#### Activity
Go through the records underneath and write each one out again exactly.

#### Data listing

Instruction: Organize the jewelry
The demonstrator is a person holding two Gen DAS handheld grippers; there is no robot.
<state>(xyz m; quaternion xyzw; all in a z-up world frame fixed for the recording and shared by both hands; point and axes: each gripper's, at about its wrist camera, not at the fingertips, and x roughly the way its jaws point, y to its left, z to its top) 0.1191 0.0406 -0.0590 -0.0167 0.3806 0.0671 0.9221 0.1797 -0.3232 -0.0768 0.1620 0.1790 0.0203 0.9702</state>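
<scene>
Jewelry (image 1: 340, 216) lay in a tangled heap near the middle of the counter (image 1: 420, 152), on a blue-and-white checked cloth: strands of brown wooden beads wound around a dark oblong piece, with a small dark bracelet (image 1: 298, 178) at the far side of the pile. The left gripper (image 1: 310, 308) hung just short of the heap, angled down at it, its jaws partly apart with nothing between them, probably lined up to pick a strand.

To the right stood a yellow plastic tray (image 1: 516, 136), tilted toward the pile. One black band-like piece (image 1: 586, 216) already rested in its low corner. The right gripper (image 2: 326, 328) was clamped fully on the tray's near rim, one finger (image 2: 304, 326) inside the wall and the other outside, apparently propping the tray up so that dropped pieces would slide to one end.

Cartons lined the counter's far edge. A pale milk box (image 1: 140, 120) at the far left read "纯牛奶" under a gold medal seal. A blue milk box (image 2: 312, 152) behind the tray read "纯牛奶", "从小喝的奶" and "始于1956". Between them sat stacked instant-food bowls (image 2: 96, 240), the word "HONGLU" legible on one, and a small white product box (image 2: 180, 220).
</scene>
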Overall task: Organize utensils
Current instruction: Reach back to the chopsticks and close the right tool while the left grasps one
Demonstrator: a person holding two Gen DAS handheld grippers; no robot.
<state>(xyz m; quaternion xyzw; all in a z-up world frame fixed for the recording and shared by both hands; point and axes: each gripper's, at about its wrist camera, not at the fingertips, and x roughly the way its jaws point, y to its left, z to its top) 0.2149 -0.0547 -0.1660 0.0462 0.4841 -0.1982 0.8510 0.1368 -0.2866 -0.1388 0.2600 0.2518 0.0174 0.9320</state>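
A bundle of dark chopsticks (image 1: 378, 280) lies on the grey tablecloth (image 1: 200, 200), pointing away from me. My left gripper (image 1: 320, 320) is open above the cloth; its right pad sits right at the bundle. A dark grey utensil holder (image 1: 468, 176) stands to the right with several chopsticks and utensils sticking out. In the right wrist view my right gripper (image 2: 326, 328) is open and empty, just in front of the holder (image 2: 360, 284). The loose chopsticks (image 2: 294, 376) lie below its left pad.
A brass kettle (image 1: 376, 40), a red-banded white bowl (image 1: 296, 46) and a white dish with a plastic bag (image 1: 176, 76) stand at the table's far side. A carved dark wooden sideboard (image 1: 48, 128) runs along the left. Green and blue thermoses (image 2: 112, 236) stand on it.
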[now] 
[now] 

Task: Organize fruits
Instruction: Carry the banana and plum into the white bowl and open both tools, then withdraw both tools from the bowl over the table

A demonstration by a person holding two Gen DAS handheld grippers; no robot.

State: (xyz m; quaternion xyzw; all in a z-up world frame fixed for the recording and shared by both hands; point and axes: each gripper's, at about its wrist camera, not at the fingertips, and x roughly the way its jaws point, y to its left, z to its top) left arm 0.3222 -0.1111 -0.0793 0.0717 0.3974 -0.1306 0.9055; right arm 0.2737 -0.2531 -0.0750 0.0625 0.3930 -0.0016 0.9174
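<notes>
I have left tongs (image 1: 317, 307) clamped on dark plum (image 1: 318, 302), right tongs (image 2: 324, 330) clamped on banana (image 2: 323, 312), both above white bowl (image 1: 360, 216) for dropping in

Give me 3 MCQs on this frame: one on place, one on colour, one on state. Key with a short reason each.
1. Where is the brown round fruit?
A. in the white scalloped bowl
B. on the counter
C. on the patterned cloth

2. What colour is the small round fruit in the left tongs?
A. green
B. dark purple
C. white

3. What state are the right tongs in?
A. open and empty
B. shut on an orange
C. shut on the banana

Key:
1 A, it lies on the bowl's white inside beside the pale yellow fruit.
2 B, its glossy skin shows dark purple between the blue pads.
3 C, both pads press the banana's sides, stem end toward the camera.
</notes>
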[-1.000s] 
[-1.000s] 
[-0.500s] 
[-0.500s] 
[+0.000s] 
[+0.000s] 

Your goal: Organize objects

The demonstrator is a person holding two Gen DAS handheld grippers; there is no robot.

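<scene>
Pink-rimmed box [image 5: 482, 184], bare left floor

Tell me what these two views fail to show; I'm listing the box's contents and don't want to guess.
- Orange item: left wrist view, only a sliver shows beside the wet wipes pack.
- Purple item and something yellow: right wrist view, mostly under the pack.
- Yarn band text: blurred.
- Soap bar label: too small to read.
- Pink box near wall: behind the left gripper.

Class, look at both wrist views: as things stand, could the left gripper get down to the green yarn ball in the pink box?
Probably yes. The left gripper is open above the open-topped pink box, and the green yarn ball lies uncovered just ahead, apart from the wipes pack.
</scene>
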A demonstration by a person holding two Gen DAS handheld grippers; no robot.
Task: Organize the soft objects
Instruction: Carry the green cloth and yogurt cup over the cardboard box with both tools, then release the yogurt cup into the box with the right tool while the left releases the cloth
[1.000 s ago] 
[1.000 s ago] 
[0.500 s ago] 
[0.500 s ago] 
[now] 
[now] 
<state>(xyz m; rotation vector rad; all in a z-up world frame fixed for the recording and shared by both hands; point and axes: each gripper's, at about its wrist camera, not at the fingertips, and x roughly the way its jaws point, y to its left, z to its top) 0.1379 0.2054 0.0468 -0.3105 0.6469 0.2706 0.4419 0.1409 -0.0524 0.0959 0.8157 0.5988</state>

#### Answer to this problem
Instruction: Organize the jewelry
The demonstrator is a person holding two Gen DAS handheld grippers; there is no robot.
<state>(xyz m; quaternion xyzw; all in a z-up world frame fixed for the recording and shared by both hands; point and axes: each gripper's, at about its wrist camera, not at the fingertips, and x roughly the way its jaws point, y to its left, z to its top) 0.1191 0.0406 -0.0590 -0.0167 0.3806 0.0671 0.9221 0.1797 -0.3232 -0.0768 0.1620 0.1790 0.0203 0.9702</state>
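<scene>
Jewelry (image 1: 340, 216) lay in a tangled heap near the middle of the counter (image 1: 420, 152), on a blue-and-white checked cloth: strands of brown wooden beads wound around a dark oblong piece, with a small dark bracelet (image 1: 298, 178) at the far side of the pile. The left gripper (image 1: 310, 308) hung just short of the heap, angled down at it, its jaws partly apart with nothing between them, probably lined up to pick a strand.

To the right stood a yellow plastic tray (image 1: 516, 136), tilted toward the pile. One black band-like piece (image 1: 586, 216) already rested in its low corner. The right gripper (image 2: 326, 328) was clamped fully on the tray's near rim, one finger (image 2: 304, 326) inside the wall and the other outside, apparently propping the tray up so that dropped pieces would slide to one end.

Cartons lined the counter's far edge. A pale milk box (image 1: 140, 120) at the far left read "纯牛奶" under a gold medal seal. A blue milk box (image 2: 312, 152) behind the tray read "纯牛奶", "从小喝的奶" and "始于1956". Between them sat stacked instant-food bowls (image 2: 96, 240), the word "HONGLU" legible on one, and a small white product box (image 2: 180, 220).
</scene>
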Overall task: Organize utensils
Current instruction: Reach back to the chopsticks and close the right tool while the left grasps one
Demonstrator: a person holding two Gen DAS handheld grippers; no robot.
<state>(xyz m; quaternion xyzw; all in a z-up world frame fixed for the recording and shared by both hands; point and axes: each gripper's, at about its wrist camera, not at the fingertips, and x roughly the way its jaws point, y to its left, z to its top) 0.2149 -0.0547 -0.1660 0.0462 0.4841 -0.1982 0.8510 0.1368 -0.2866 -0.1388 0.2600 0.2518 0.0174 0.9320</state>
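A bundle of dark chopsticks (image 1: 378, 280) lies on the grey tablecloth (image 1: 200, 200), pointing away from me. My left gripper (image 1: 320, 320) is open above the cloth; its right pad sits right at the bundle. A dark grey utensil holder (image 1: 468, 176) stands to the right with several chopsticks and utensils sticking out. In the right wrist view my right gripper (image 2: 326, 328) is open and empty, just in front of the holder (image 2: 360, 284). The loose chopsticks (image 2: 294, 376) lie below its left pad.
A brass kettle (image 1: 376, 40), a red-banded white bowl (image 1: 296, 46) and a white dish with a plastic bag (image 1: 176, 76) stand at the table's far side. A carved dark wooden sideboard (image 1: 48, 128) runs along the left. Green and blue thermoses (image 2: 112, 236) stand on it.
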[now] 
[now] 

Task: Organize fruits
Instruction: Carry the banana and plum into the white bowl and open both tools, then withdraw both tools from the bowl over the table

A demonstration by a person holding two Gen DAS handheld grippers; no robot.

State: (xyz m; quaternion xyzw; all in a z-up world frame fixed for the recording and shared by both hands; point and axes: each gripper's, at about its wrist camera, not at the fingertips, and x roughly the way its jaws point, y to its left, z to its top) left arm 0.3222 -0.1111 -0.0793 0.0717 0.3974 -0.1306 0.9055; right arm 0.2737 -0.2531 -0.0750 0.0625 0.3930 -0.0016 0.9174
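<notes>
I have left tongs (image 1: 317, 307) clamped on dark plum (image 1: 318, 302), right tongs (image 2: 324, 330) clamped on banana (image 2: 323, 312), both above white bowl (image 1: 360, 216) for dropping in

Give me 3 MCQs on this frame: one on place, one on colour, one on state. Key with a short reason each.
1. Where is the brown round fruit?
A. in the white scalloped bowl
B. on the counter
C. on the patterned cloth

2. What colour is the small round fruit in the left tongs?
A. green
B. dark purple
C. white

3. What state are the right tongs in?
A. open and empty
B. shut on an orange
C. shut on the banana

Key:
1 A, it lies on the bowl's white inside beside the pale yellow fruit.
2 B, its glossy skin shows dark purple between the blue pads.
3 C, both pads press the banana's sides, stem end toward the camera.
</notes>
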[-1.000s] 
[-1.000s] 
[-0.500s] 
[-0.500s] 
[+0.000s] 
[+0.000s] 

Your goal: Organize objects

The demonstrator is a person holding two Gen DAS handheld grippers; there is no robot.

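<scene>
Pink-rimmed box [image 5: 482, 184], bare left floor

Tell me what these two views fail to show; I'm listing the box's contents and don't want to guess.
- Orange item: left wrist view, only a sliver shows beside the wet wipes pack.
- Purple item and something yellow: right wrist view, mostly under the pack.
- Yarn band text: blurred.
- Soap bar label: too small to read.
- Pink box near wall: behind the left gripper.

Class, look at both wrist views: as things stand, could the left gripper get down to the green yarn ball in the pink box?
Probably yes. The left gripper is open above the open-topped pink box, and the green yarn ball lies uncovered just ahead, apart from the wipes pack.
</scene>
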A demonstration by a person holding two Gen DAS handheld grippers; no robot.
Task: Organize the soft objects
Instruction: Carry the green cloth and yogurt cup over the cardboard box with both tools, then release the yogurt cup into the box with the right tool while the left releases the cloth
[1.000 s ago] 
[1.000 s ago] 
[0.500 s ago] 
[0.500 s ago] 
[now] 
[now] 
<state>(xyz m; rotation vector rad; all in a z-up world frame fixed for the recording and shared by both hands; point and axes: each gripper's, at about its wrist camera, not at the fingertips, and x roughly the way its jaws point, y to its left, z to its top) 0.1379 0.2054 0.0468 -0.3105 0.6469 0.2706 0.4419 0.1409 -0.0524 0.0959 0.8157 0.5988</state>

The output is finished, and nothing else is needed.